In the year that I worked in Belén, I spoke to many people about ayahuasca and its effects. Listening to scores of informants talk about their experience while taking the hallucinogen was very informative, but after a couple of months this became somewhat repetitious. The same kinds of visions kept occurring time after time, as former patients would describe jungle creatures such as boa constrictors and viperous snakes that appeared before them under ayahuasca. For the most part, after a certain confidence had been established among informants, details of illnesses suffered and their magical origin would be related as the reason for seeking a healer's help.

Under the effects of the drug, a screen full of visions would appear to the person, often much more exciting than the occasional movie he might attend in the city. Although some claimed not to have received any visions under their particular ayahuasca experience, most did have things to relate. Both river and jungle animals would fill the mind's eye. Many people would claim to see the person or persons who were responsible for bewitching them.

Some would report a panorama of activity, in which a person would express his innermost thoughts toward the patient, such as sexual desire, vengeance or hate, and then proceed to manufacture some medicine to throw over their threshold or perhaps slip unnoticed into a drink. Sometimes symbols would be reported, rather than panoramic action. One woman spoke of a church and a white veil that she saw in a sort of staccato vision, which represented to her how a rejected suitor wanted her to leave her husband and children to run off and get married. At times, a person would report seeing someone sneak up to their house at night to slip an evil potion across the threshold. At other times, someone might appear in a vision laughing sardonically at the man or woman whom they were causing to be bewitched. In other cases, a totally unknown man or woman would appear before a person in an ayahuasca vision. However, in all cases it was the job of the experienced ayahuasquero to interpret his patients' visions so as to clarify the cause of their illness. Quite often, people would say that their healer, while under the effects of the drug, would tell them he saw the person responsible for their misfortune, but would not say who it was. It was left for their own drug experience to bring forth this information. Through this kind of suggestion, the patient would be brought to a pitch of expectation. It is not difficult to imagine how affective need would be expressed by a particular vision or illusion stimulated by the drug.

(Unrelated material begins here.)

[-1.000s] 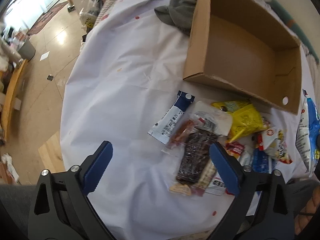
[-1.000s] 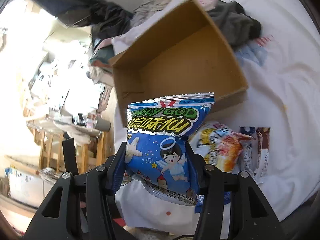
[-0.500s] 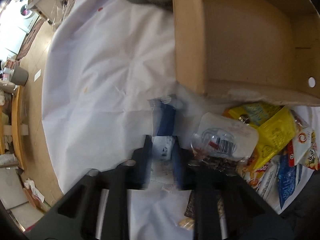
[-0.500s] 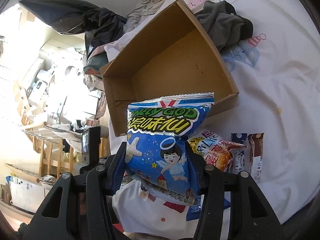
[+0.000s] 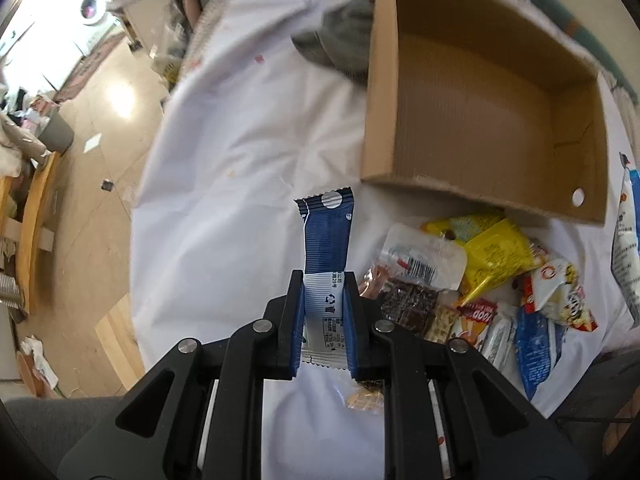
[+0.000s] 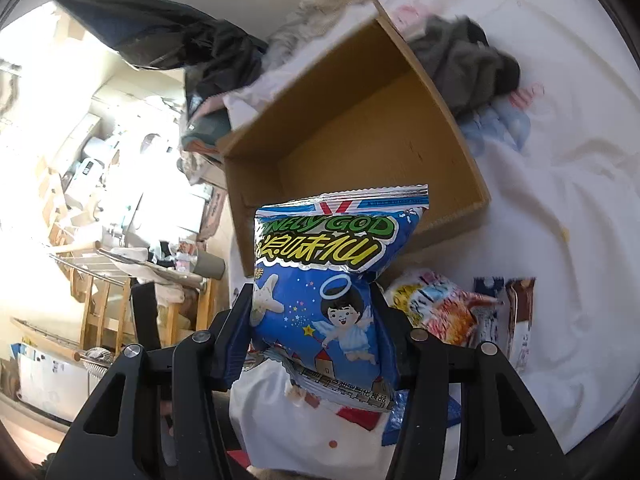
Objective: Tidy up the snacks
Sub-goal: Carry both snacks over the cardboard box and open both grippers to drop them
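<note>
My left gripper (image 5: 323,280) is shut on a blue-and-white snack packet (image 5: 326,236) and holds it upright above the white tablecloth (image 5: 240,184), short of the open cardboard box (image 5: 480,96). A heap of mixed snack packs (image 5: 472,280) lies to its right, in front of the box. My right gripper (image 6: 312,300) is shut on a puffy blue snack bag (image 6: 328,280) with a cartoon angel, held up in front of the same box (image 6: 360,128). More snack packs (image 6: 448,308) lie below it on the cloth.
A grey cloth (image 5: 344,44) lies bunched beside the box's far left corner; it also shows in the right wrist view (image 6: 464,64). The table edge drops to the floor (image 5: 104,128) on the left. A wooden rack and clutter (image 6: 100,280) stand off the table.
My left gripper went down onto the blue-and-white packet, shut on it and lifted it off the cloth. My right gripper kept its hold on the blue bag and shifted only slightly.
</note>
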Tool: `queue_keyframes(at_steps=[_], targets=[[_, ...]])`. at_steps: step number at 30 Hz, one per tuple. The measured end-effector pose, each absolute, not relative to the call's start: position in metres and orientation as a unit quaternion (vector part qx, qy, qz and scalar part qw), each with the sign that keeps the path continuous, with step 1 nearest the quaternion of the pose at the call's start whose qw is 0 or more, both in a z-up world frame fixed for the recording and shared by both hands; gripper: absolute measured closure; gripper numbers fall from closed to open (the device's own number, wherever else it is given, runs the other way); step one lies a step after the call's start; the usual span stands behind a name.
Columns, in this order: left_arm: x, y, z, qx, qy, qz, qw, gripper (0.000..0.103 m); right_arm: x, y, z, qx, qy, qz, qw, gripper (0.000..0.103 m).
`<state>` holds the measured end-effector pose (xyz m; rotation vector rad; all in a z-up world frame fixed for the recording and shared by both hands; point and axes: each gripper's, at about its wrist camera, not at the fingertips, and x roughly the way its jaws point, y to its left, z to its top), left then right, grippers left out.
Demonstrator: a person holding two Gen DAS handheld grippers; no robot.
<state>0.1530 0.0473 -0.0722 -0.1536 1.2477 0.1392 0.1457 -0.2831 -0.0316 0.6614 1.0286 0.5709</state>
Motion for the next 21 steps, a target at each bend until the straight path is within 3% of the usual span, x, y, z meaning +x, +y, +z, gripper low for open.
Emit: queue_keyframes(at_steps=[8, 21], targets=[[0.14, 0.026, 0.004, -0.049, 0.469, 0.049, 0.88, 0.089, 0.144, -0.274, 0.0, 0.269, 0.418, 0.287, 0.819, 0.048], [0.184, -0.011, 0.026, -0.034, 0.444, 0.002, 0.896, 0.089, 0.195, -0.271, -0.002, 0.236, 0.422, 0.261, 0.836, 0.048]])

When an unknown person appears before a patient, it becomes the healer's job to decide his identity. Many people, however, see members of their family or else people with whom they may be having personal difficulties appear before them, including neighbors, ex-spouses, in-laws, a rejected lover, and so on. If only part of a person is seen in profile, or a turned back or shoulder view, the healer once again is called upon to interpret this vision. The type of vision that is reported by a person may at times depend upon the rhythm of the songs the healer sings. A stacatto beat may bring forth many fleeting momentary visions, while slower songs may be used for more prolonged visionary experiences, such as the ones used to identify evildoers.

The many visions of snakes and boas reported by patients are used by healers to effect cures. It is widely believed that a snake (called in Spanish, culebra) is the mother spirit of the drug. Many herbs and medicines found in nature are believed to have protective spirits which watch over their plant's use and are jealous guardians. Such spirits on occasion must be propitiated when their plant is cut down or removed by man from the jungle confines.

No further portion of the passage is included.